History

United States
- Name: USS Quinnebaug
- Namesake: An alternate spelling of the name of the Quinebaug River in southern Massachusetts and eastern Connecticut
- Builder: New York Navy Yard, Brooklyn, New York
- Launched: 31 March 1866
- Sponsored by: David B. Harmony
- Commissioned: 19 July 1866
- Decommissioned: 29 July 1870
- Fate: Broken up 1871

General characteristics
- Type: Sloop-of-war
- Tonnage: 1,113 long tons (1,131 t)
- Length: 216 ft (66 m)
- Beam: 30 ft (9.1 m)
- Draft: 12 ft (3.7 m)
- Speed: 7 knots (13 km/h; 8.1 mph)
- Complement: 122
- Armament: 1 × 60-pounder Parrott rifle; 4 × 32-pounder guns; 1 × 20-pounder gun;

= USS Quinnebaug (1866) =

Sloop-of-war of the United States Navy

The first USS Quinnebaug was a screw sloop-of-war in the United States Navy.

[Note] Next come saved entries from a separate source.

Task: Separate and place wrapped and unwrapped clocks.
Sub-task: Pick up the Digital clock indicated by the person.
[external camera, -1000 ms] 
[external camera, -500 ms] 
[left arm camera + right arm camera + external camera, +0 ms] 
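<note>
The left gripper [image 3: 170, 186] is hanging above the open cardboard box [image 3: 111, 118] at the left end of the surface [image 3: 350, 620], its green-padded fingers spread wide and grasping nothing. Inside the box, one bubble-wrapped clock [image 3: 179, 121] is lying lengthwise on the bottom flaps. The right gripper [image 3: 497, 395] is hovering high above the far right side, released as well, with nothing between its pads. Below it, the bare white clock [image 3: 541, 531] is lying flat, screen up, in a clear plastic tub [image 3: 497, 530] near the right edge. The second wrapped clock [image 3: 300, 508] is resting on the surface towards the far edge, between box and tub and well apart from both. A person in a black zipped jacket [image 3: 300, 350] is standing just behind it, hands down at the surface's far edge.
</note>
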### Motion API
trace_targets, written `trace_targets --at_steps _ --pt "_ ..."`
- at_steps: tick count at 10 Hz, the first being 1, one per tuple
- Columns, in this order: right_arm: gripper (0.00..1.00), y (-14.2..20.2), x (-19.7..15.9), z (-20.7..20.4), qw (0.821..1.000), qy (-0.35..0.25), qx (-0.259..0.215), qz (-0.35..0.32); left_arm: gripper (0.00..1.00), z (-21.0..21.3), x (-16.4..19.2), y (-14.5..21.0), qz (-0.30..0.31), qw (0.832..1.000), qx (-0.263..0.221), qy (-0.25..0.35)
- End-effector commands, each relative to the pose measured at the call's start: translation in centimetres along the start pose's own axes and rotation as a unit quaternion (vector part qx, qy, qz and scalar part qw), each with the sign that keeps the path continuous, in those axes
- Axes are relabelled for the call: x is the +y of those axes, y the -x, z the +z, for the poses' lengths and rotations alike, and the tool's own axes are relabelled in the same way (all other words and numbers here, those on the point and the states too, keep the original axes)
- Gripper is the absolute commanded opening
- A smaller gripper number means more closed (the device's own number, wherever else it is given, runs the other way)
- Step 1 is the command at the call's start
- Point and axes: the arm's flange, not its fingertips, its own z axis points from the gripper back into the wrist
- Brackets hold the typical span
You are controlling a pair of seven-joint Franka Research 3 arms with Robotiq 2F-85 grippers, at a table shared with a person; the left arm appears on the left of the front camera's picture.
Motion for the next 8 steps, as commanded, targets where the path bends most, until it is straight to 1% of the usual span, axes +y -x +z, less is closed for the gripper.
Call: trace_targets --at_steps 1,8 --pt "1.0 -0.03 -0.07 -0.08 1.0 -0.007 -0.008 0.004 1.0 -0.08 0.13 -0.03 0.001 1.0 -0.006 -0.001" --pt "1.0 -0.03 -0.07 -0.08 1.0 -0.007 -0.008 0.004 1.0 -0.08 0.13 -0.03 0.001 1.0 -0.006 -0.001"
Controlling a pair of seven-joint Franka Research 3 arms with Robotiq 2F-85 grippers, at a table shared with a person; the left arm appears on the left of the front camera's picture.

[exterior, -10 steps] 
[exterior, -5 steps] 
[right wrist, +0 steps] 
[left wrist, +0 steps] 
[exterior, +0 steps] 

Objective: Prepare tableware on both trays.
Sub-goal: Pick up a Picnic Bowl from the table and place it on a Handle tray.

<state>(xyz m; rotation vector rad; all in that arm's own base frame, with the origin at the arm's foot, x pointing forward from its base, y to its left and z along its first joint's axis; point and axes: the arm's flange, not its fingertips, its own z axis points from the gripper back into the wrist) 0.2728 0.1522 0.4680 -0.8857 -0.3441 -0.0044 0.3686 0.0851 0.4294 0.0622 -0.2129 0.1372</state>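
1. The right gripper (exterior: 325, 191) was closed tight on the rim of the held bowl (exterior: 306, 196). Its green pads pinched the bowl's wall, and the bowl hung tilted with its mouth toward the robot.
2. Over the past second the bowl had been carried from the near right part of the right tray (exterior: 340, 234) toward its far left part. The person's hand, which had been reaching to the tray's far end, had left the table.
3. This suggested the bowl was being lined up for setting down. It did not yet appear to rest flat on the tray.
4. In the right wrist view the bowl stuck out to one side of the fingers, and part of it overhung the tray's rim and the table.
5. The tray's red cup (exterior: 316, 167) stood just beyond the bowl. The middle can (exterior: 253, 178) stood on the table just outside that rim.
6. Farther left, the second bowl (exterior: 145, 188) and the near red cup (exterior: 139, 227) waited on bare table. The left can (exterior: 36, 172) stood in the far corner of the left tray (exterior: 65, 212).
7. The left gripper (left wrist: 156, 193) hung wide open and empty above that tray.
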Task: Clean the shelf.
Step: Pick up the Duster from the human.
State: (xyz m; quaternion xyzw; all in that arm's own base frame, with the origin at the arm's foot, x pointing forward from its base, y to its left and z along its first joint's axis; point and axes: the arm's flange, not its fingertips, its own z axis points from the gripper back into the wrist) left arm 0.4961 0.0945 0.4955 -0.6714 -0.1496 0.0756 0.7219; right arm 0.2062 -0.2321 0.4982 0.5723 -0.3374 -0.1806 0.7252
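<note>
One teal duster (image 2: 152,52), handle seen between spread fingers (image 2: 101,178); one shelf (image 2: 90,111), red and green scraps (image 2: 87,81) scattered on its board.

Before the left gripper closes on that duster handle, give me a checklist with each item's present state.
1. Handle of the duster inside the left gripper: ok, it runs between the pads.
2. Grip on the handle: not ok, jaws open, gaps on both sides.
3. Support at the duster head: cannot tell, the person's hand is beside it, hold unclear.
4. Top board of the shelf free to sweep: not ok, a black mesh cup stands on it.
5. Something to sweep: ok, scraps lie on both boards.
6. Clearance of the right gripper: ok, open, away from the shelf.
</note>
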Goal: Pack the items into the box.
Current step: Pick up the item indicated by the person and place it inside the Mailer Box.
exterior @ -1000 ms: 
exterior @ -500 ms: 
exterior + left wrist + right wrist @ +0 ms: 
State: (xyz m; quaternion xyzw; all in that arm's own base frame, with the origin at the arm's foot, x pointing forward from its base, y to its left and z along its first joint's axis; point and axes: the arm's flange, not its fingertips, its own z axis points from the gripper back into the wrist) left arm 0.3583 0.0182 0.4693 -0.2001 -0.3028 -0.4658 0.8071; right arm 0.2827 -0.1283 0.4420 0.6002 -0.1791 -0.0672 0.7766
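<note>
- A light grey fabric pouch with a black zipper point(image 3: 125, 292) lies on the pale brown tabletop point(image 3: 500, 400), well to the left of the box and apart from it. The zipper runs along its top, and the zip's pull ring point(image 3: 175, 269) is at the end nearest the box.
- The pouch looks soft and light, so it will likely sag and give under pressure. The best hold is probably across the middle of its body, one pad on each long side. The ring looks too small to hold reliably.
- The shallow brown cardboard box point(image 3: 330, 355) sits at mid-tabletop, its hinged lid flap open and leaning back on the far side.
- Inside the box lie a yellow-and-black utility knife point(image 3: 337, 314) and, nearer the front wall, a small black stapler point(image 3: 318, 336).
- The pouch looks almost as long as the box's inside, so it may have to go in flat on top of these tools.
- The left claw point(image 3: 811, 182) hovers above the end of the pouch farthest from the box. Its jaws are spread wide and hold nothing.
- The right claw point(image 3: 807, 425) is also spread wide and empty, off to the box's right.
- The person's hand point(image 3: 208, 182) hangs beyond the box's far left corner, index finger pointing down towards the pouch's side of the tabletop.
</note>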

==Construction and commissioning==
Quinnebaug was built by the New York Navy Yard in Brooklyn, New York. She was launched on 31 March 1866, sponsored by Lieutenant Commander David B. Harmony, and commissioned on 19 July 1867.

==Service history==
Quinnebaug departed New York City on 31 August 1867 and cruised along the Atlantic coast of South America for almost three years before arriving at Norfolk, Virginia, on 18 July 1870. She was decommissioned there on 29 July 1870 and was laid up until broken up in 1871.